As a starting point, we took the code implementation of the paper [2], which we are using as a base model to improve using semantic information. They have no official licensing file, but they agree to the code being used in projects cf. this issue.
The original codebase was made for python 2.7 which is now deprecated. We have updated it and tested it with Python 3.11. It is also compatible with a more recent version of PyTorch 2.0.0.
- Since we are working with a different dataset [2] with different formats and properties, we have updated all the data loading methods and scripts to support our formats (Hdf5) and the dataset differences (notably the presence of NANs).
- We are using only ResNet as a pre-trained backbone because of hardware limitations, so we have only adapted this one.
- We have changed the preprocessing as we are not using as much data augmentation. You will find the data folder where all scripts were written for this project. The models were highly adapted/created to match our requirements. Notably for the joint training.
- The testing was also modified to be compatible, and we added a demo based on our code. Not all the modifications, additions, and deletions are documented here for obvious readability problems. Checking out the git difference between the initial state of the repo and the last version will provide more insights for those who may want them.
This code is released as is, without any guarantees. All the code written by us can be used by anyone. As for the base code, you may refer to their GitHub and ask them directly [2].
The recommended and tested Python version is 3.11.
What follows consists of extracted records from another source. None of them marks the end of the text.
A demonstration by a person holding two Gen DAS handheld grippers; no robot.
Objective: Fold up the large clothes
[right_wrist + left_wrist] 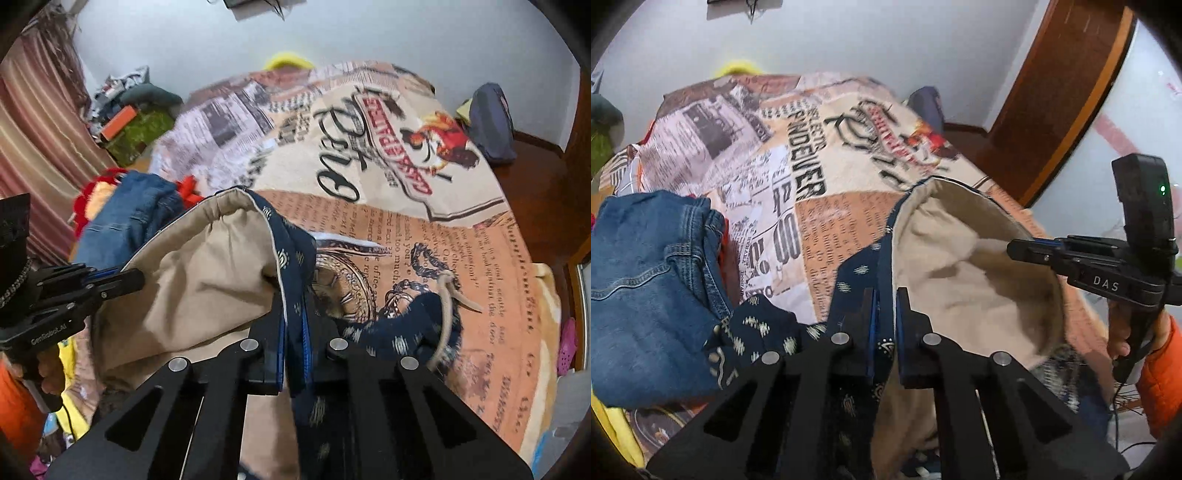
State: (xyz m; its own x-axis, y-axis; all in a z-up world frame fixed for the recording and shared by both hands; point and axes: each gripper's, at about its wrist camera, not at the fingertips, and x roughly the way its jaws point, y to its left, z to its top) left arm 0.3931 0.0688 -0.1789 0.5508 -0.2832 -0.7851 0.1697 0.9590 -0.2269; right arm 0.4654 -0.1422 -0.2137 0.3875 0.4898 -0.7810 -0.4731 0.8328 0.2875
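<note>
A navy patterned garment with a beige lining (971,273) hangs stretched between my two grippers above the bed. My left gripper (885,295) is shut on its navy edge. My right gripper (294,306) is shut on the opposite navy edge (291,258). The beige lining (207,280) faces inward and sags between them. The right gripper also shows in the left wrist view (1015,250), and the left gripper shows in the right wrist view (136,277). A beige drawstring (448,299) dangles from the garment at the right.
The bed carries a newspaper-print blanket (820,206). Folded blue jeans (653,266) lie at its left with red cloth (99,192) behind. A dark bag (491,122) sits at the far right corner. A wooden door frame (1060,92) stands to the right.
</note>
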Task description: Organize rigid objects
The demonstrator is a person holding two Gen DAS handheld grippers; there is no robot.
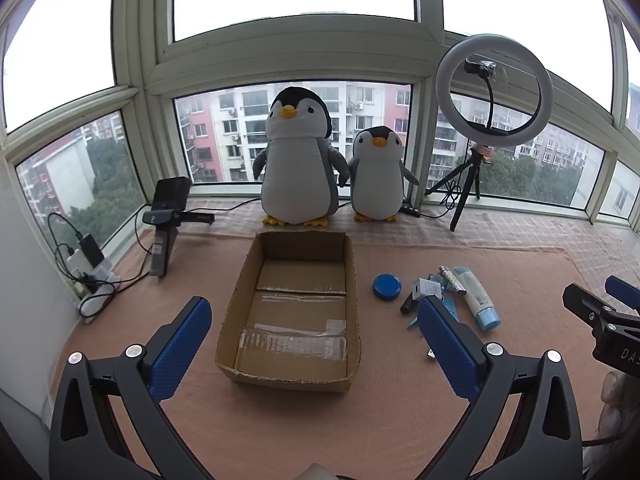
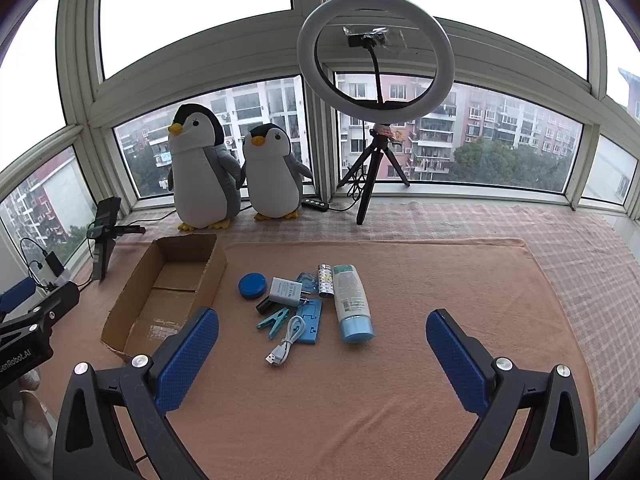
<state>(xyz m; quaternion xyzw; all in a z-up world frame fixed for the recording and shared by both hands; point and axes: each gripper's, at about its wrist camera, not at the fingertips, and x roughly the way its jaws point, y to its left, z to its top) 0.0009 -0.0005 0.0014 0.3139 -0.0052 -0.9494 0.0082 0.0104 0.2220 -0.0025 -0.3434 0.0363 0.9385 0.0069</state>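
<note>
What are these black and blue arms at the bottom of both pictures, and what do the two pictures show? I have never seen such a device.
They are two hand-held grippers, each carrying a wide-angle camera that looks along its fingers. One picture comes from the left gripper, the other from the right gripper. Both stand open and hold nothing. On the pink cloth lie an empty cardboard box and small things: a blue round tin, a white charger, a tube, a clothes peg and a cable. Two toy penguins stand by the window.
</note>
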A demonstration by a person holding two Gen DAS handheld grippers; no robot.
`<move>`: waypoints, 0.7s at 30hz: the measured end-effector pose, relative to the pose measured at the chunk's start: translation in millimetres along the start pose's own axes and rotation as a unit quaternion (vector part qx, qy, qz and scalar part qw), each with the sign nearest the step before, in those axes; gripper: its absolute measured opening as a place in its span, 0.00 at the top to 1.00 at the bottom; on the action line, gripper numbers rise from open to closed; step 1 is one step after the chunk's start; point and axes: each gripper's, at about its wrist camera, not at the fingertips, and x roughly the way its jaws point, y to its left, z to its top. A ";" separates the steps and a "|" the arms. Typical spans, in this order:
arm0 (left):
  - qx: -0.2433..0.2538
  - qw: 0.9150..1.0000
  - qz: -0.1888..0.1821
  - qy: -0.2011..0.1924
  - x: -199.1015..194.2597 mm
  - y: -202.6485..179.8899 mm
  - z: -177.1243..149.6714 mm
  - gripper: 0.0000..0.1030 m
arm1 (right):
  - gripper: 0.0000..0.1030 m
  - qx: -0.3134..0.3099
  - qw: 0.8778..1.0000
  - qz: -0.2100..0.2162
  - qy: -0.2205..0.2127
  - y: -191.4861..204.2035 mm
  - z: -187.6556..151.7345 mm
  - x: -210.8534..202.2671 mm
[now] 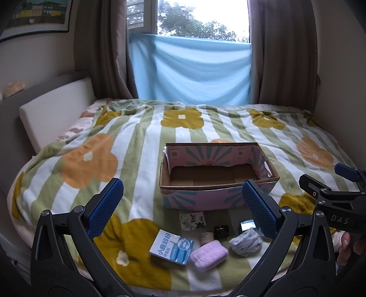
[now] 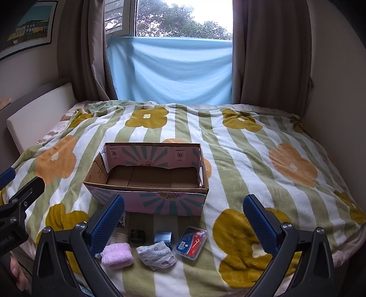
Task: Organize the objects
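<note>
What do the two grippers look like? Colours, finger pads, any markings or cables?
Both match: matte black angular frames with silver pivot screws. The left gripper and right gripper each carry two blue pads with a fine knurled grid texture. Seen from the left camera, white "DAS" lettering marks the right gripper's body. No cables visible. Bare fingers show behind it; no sleeve in view.

We note a home bedroom: bed (image 1: pixel 68 141) under floral blanket (image 1: pixel 141 137), curtained window (image 1: pixel 201 20), framed picture (image 1: pixel 36 16).
</note>
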 end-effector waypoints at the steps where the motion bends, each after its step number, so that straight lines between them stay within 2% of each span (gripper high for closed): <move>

To use this code, you will first need to install all the requirements from the requirements.txt file using your favorite package manager. (We would advise creating a virtual environment to avoid potential conflicts.)
-
You will have to download the pre-trained checkpoints of the model. You will need to place them in ./data/outputs/checkpoints/ . You can find the checkpoints folder on the following url:
https://drive.google.com/drive/folders/14B4D15hR3Y3VFyjJJKp2rEZiQUhhibqO?usp=sharing
-
You will need to download the Final_Test_Data.csv and the Final_Test_Data and put them in the ./data/downloads/ folder if not already there.
-
You will need to set an environment variable pointing to the downloads folder. This path should be absolute. If you are on a Unix based machine, you may go to the downloads folder from a Terminal and then execute:
export THREED_VISION_ABSOLUTE_DOWNLOAD_PATH=$(pwd)/
-
Then you will be able to go into the ./model/Revisiting_Single_Depth_Estimation-master/ folder and simply run the demo.py file.
-
First you will need to download the data by going into the ./data/ folder and running:
python3 downloader.py --max_frames 10 --urls 50 --download True
-
With the data downloaded you will also need to download the pretrained backbones networks. You only need the ResNet.
-
You will need to setup the THREED_VISION_ABSOLUTE_DOWNLOAD_PATH environement variable like in the demo run above.
-
After that you should be able to run the model by going into the ./model/Revisiting_Single_Depth_Estimation-master/ folder and running train.py.
-
To select the training method you will need to edit the set_method.py and choose the wanted method.
-
You may query the train.py script with the -h parameter to get a list of parameters.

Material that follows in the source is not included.